The following errata correct the April 2022 Sky & Telescope Article, Image Stacking Demystified, by Richard S. Wright, Jr.
- The cumulative image noise is proportional to the square root of the number of frames being stacked.
- Mathematically, the shot noise from the imager and associated electronics can be considered to be added to the signal.
- The horizontal axis in both graphs on p.56 should be labeled “number of stacked frames,” and the vertical axis should be labeled “quantity.”
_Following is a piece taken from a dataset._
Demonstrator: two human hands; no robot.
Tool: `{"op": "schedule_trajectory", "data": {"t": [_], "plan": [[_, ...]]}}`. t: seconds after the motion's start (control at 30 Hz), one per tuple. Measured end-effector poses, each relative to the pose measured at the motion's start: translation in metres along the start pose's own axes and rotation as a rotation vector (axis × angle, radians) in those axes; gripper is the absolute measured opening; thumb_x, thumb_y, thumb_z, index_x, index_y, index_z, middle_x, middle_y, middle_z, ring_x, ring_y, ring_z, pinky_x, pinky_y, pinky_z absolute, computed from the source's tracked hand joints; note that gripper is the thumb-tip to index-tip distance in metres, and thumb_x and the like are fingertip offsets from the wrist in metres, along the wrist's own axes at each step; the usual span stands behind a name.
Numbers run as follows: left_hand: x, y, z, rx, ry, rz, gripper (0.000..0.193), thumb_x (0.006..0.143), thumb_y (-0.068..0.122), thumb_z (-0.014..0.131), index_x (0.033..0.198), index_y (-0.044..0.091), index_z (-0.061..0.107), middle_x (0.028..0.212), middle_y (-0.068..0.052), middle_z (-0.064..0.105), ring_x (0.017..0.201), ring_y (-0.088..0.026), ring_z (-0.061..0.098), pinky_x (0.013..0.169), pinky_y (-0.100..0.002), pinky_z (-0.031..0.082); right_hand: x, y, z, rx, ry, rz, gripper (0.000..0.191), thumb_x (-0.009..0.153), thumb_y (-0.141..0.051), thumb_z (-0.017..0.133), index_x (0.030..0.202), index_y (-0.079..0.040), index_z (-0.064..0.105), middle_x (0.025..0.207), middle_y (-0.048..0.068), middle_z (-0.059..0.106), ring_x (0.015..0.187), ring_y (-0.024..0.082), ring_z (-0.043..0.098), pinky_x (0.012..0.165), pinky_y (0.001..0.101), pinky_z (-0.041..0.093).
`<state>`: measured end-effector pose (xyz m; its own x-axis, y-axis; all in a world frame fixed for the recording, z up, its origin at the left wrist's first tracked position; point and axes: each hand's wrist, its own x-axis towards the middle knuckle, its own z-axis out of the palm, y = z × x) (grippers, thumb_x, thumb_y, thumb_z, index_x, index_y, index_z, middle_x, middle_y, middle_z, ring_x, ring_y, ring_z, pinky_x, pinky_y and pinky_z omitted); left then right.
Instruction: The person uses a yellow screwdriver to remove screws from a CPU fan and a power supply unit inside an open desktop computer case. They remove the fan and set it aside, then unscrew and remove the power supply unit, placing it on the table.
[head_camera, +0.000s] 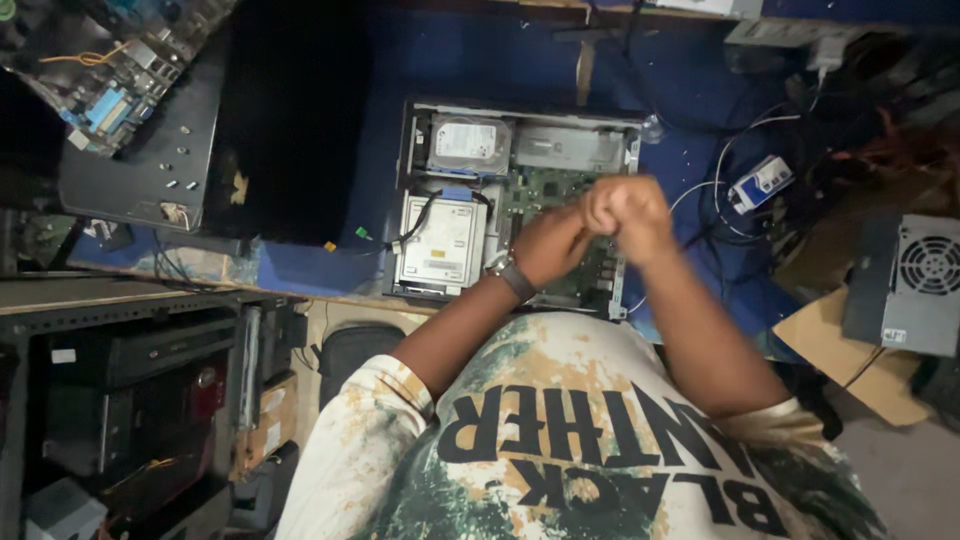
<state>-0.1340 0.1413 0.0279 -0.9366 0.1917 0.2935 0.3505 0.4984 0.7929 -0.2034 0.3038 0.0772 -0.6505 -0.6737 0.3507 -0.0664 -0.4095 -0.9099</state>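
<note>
The open desktop computer case lies flat on the blue desk, near the desk's front edge, its lid off and its inside facing up. A hard drive sits in the case's far left corner, a silver optical drive lies in front of it, and the green motherboard fills the middle, though both hands cover much of that board.

The left hand, with a wristwatch on its wrist, and the right hand meet above the motherboard. Their fingers are curled tightly in and pressed against each other; whether they grip anything small cannot be told, since the knuckles hide the gap and the picture is slightly blurred there.

To the left of the case a black panel lies on the desk, very dark and without visible detail. A second circuit board is cut off at the desk's far left corner. Tangled cables lie on the right side of the desk, and a grey power supply with a fan grille is cut off by the right edge of the view.
</note>
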Motion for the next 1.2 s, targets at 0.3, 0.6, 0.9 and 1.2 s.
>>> {"op": "schedule_trajectory", "data": {"t": [0.3, 0.6, 0.9, 1.2], "plan": [[0.001, -0.002, -0.005, 0.050, 0.125, -0.263, 0.019, 0.084, 0.016, 0.074, 0.103, 0.013, 0.073, 0.098, -0.015, 0.075, 0.088, -0.035, 0.073, 0.075, -0.043, 0.058, 0.010, -0.011, 0.073, -0.641, 0.461, -0.282, 0.052, 0.112, -0.042, 0.045, 0.101, 0.009, 0.043, 0.086, 0.020, 0.050, 0.077, 0.020, 0.048, 0.072, 0.0326, 0.045], [-0.006, -0.001, -0.001, -0.025, 0.035, -0.020, 0.021, 0.091, 0.012, 0.069, 0.111, 0.010, 0.068, 0.105, -0.018, 0.071, 0.094, -0.037, 0.069, 0.079, -0.044, 0.057, 0.024, -0.025, -0.014, 0.240, -0.235, 0.211, 0.060, 0.118, -0.040, 0.048, 0.067, -0.008, 0.048, 0.063, 0.002, 0.051, 0.058, 0.011, 0.044, 0.064, 0.0273, 0.039], [-0.004, 0.003, -0.005, -0.030, 0.019, -0.183, 0.018, 0.087, 0.019, 0.075, 0.101, 0.008, 0.069, 0.098, -0.016, 0.072, 0.089, -0.036, 0.071, 0.074, -0.044, 0.057, 0.014, -0.017, 0.086, -0.650, 0.543, -0.408, 0.048, 0.100, -0.026, 0.068, 0.100, 0.012, 0.040, 0.089, 0.018, 0.050, 0.073, 0.016, 0.047, 0.067, 0.0289, 0.044], [-0.003, 0.001, 0.000, -0.002, -0.059, 0.024, 0.023, 0.086, 0.008, 0.070, 0.109, 0.006, 0.068, 0.099, -0.019, 0.070, 0.092, -0.041, 0.069, 0.078, -0.047, 0.056, 0.017, -0.028, -0.012, 0.307, -0.206, 0.156, 0.046, 0.113, -0.032, 0.053, 0.073, -0.009, 0.054, 0.071, -0.001, 0.057, 0.067, 0.009, 0.051, 0.069, 0.0253, 0.044]]}}
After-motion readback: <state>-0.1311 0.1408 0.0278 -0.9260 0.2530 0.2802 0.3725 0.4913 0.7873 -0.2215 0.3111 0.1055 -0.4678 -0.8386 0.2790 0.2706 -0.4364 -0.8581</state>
1. The S&T author writes, “Shot noise is also quantifiable — it’s simply the square root of the signal value.” This is incorrect, as are the numerical examples that follow the statement.1 The noise and signal components are separate entities, and one cannot say that one of them is a function (square root) of the other. (Actually, some systems do have an interaction between the two, but those are usually 2nd-order, minor effects, and are not relevant in the image stacking situation.) The noise value is completely determined by the physics of the imaging device and the transistors in the related electronics, and is independent of the signal – it’s even there when there is no signal (e.g., a dark frame). The incorrect statement would imply that a dark frame has zero noise, which is not true: in addition to fixed pattern noise (which we can reduce by subtracting a dark frame when doing advanced image processing), the dark frame will have its own random noise, too.
What is really happening is the following. When we stack multiple images, we are literally adding the images together, pixel-by-pixel. That means that the signal components get added together, and so do the noise components. When the images are properly aligned (registered), the signal components at each pixel from one frame to the next add together as correlated data, since they are part of the same image. This combination is literally a simple addition, so image stacking increases the signal component in proportion to the number of frames being stacked.
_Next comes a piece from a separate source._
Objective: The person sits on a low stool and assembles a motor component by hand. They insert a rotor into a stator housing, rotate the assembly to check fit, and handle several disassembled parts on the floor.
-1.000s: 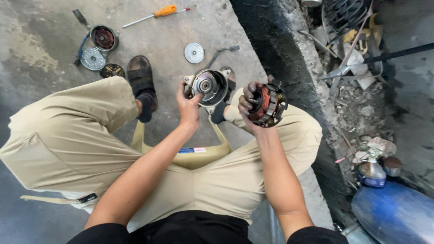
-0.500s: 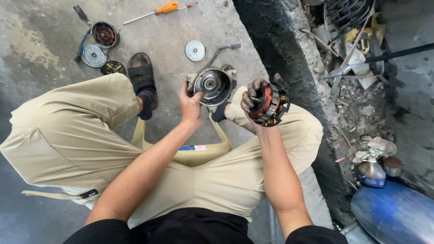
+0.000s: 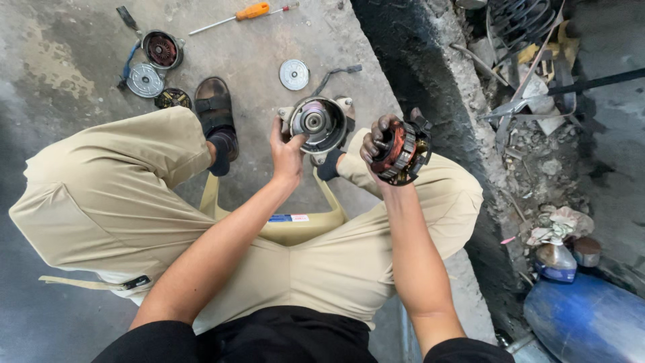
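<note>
My left hand [image 3: 287, 152] grips the rim of a round grey metal motor housing [image 3: 318, 124] with a central hub, held up above the floor between my knees. My right hand [image 3: 376, 144], greasy and dark, holds a round stator with copper-red windings [image 3: 402, 152] just to the right of the housing. The two parts are close but apart. I sit on a low yellow stool [image 3: 295, 225] in beige trousers, with a black sandal [image 3: 213, 107] on my left foot.
On the concrete floor lie an orange-handled screwdriver [image 3: 236, 15], a flat metal disc [image 3: 293, 74], and a cluster of round motor parts [image 3: 153, 64] at the upper left. A dark drain channel with rubble runs on the right [image 3: 470, 128], with a blue drum [image 3: 588, 323].
Both hands have held their parts throughout. The housing has shifted slightly to the right, and the stator has turned a little in my right hand.
</note>
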A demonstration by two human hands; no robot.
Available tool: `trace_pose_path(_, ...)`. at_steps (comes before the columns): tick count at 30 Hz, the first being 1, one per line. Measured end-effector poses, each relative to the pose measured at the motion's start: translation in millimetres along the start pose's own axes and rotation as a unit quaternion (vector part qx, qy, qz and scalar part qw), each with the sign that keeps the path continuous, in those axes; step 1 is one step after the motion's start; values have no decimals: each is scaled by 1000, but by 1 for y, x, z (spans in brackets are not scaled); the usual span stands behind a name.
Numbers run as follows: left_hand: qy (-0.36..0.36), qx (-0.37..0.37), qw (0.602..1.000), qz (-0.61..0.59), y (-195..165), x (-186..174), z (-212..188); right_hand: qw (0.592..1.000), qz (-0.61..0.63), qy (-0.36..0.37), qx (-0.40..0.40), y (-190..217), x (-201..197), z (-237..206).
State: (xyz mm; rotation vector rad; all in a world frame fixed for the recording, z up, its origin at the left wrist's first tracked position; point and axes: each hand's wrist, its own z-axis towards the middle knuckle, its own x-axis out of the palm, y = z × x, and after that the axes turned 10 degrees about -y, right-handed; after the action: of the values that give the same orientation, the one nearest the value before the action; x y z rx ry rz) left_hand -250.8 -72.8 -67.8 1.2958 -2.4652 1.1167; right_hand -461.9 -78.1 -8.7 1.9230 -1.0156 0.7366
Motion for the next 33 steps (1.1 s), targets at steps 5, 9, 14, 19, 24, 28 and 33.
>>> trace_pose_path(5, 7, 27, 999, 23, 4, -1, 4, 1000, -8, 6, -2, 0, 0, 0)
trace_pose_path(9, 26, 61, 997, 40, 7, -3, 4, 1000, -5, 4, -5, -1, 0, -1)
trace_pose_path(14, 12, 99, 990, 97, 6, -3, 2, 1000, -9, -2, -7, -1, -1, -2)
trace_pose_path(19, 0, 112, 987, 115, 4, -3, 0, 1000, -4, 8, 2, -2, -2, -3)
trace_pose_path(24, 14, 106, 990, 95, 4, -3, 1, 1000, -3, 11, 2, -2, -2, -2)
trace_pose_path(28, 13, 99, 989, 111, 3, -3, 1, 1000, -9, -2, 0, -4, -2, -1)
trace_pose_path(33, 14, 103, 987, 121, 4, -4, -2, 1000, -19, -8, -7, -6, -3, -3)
However, the noise component at each pixel from frame to frame is uncorrelated, because it is a random process. The noise components add together as orthogonal vectors, which means that the noise value increases by the square root of the number of frames being added together. (The stacked images are then re-scaled, so that the resulting image doesn’t get progressively brighter everywhere – but this, of course, scales the noise by the same amount.) The signal-to-noise ratio improvement is therefore proportional to the square-root of the number of frames that are stacked.
2. The S&T author writes, “It’s important to bear in mind that this noise is not something that gets added so much as something that’s missing.” This is incorrect. The mathematical modelling and analysis of signals with noise accounts for each of these elements as an added component; there is nothing “missing” from the original signal, which still exists in the image capture. In practice, this can be readily seen by using a spectrum analyzer, which will show that the signal and noise are separate components. The shot noise from the imager and associated electronics should be considered to be added to the signal.
3. The graphs on p.56 are labeled incorrectly. The horizontal axis in both graphs should be labeled “number of stacked frames,” and the vertical axis should be labeled “quantity,” as it represents either signal or noise in the left-hand graph, and signal-to-noise ratio in the right-hand graph.
There is a different quantity, known as photon noise, which is characterized as the square root of the photon signal, but this is not the dominant factor in our calculation of signal-to-noise ratio, because we are considering the net effect over a set of stacked frames.
Wikipedia: Shot Noise – note the discussion regarding “square root of the expected number of events.”
Wikipedia: Gaussian Noise – “values at any pair of times are identically distributed and statistically independent (and hence uncorrelated).”
Philippe Cattin, Image Restoration: Introduction to Signal and Image Processing.
Robert Fisher, et al, Image Synthesis — Noise Generation.